* **Exercise prompt**
Could every line below be transcribed exactly, with the pictures dropped?

* **Collected data**
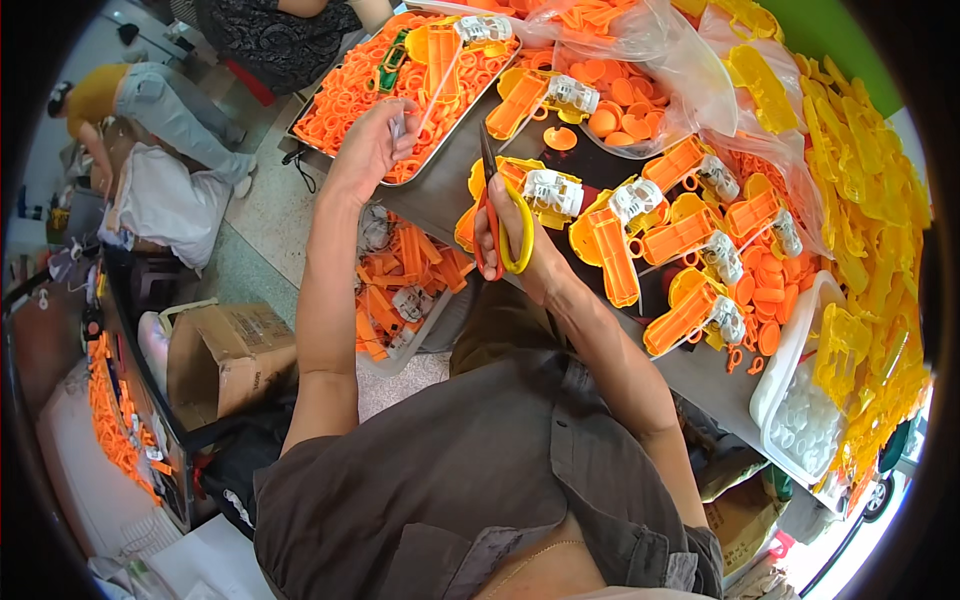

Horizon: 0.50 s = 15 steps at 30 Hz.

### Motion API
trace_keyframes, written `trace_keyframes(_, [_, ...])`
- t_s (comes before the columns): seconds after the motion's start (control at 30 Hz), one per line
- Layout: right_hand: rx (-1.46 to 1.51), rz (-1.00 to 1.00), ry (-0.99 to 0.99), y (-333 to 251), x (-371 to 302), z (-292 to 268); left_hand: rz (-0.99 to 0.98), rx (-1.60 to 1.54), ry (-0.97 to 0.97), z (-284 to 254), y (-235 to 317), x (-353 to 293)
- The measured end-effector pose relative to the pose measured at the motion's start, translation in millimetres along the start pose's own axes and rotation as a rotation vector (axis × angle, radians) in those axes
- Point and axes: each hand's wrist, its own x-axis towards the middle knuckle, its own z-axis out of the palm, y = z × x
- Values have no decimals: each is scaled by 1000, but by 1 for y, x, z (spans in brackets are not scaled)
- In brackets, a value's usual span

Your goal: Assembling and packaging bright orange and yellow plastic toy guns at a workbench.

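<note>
My right hand [517,235] is closed round a pair of scissors [488,158] with red and yellow handles, dark blades pointing away from me. Just beyond it lies a yellow and orange toy part with a white mechanism [553,192]. My left hand [368,150] is raised at the near left edge of a metal tray [432,158], fingers bent together in a pinch. A thin pale line runs from near those fingertips toward a yellow and orange toy assembly [441,62] in the tray; what the fingers grip is too small to make out.
Orange rings [350,85] fill the tray. Several similar assemblies [612,245] and orange discs [770,290] cover the table's right. Yellow parts [870,230] pile up at far right beside a white bin [770,405]. Below stands a bin of orange parts [410,275]. Other people are at upper left.
</note>
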Motion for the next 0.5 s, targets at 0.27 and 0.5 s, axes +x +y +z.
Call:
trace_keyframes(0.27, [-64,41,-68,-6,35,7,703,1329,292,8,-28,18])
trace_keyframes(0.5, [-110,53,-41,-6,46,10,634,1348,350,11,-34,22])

* **Answer section**
Horizon: 0.50 s = 15 steps at 30 Hz.

### Motion API
trace_keyframes, written `trace_keyframes(_, [_, ...])`
- t_s (comes before the columns): seconds after the motion's start (control at 30 Hz), one per line
- Layout: right_hand: rx (-1.46 to 1.51), rz (-1.00 to 1.00), ry (-0.99 to 0.99), y (-333 to 251), x (-371 to 302), z (-292 to 268); left_hand: rz (-0.99 to 0.98), rx (-1.60 to 1.54), ry (-0.97 to 0.97), z (-284 to 254), y (-235 to 317), x (-353 to 293)
- The measured end-effector pose relative to the pose measured at the motion's start, translation in millimetres along the start pose's own axes and rotation as a rotation vector (axis × angle, radians) in those axes
- Point and axes: each hand's wrist, its own x-axis towards the middle knuckle, its own z-axis out of the palm, y = z × x
- Values have no decimals: each is scaled by 1000, but by 1 for y, x, z (spans in brackets are not scaled)
- In brackets, a value's usual span

Your goal: Assembling and packaging bright orange and yellow plastic toy guns at a workbench.

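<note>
My right hand [517,235] is closed round a pair of scissors [488,158] with red and yellow handles, dark blades pointing away from me. Just beyond it lies a yellow and orange toy part with a white mechanism [553,192]. My left hand [368,150] is raised at the near left edge of a metal tray [432,158], fingers bent together in a pinch. A thin pale line runs from near those fingertips toward a yellow and orange toy assembly [441,62] in the tray; what the fingers grip is too small to make out.
Orange rings [350,85] fill the tray. Several similar assemblies [612,245] and orange discs [770,290] cover the table's right. Yellow parts [870,230] pile up at far right beside a white bin [770,405]. Below stands a bin of orange parts [410,275]. Other people are at upper left.
</note>
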Motion for the next 0.5 s, targets at 0.27 and 0.5 s, axes +x +y +z.
Call:
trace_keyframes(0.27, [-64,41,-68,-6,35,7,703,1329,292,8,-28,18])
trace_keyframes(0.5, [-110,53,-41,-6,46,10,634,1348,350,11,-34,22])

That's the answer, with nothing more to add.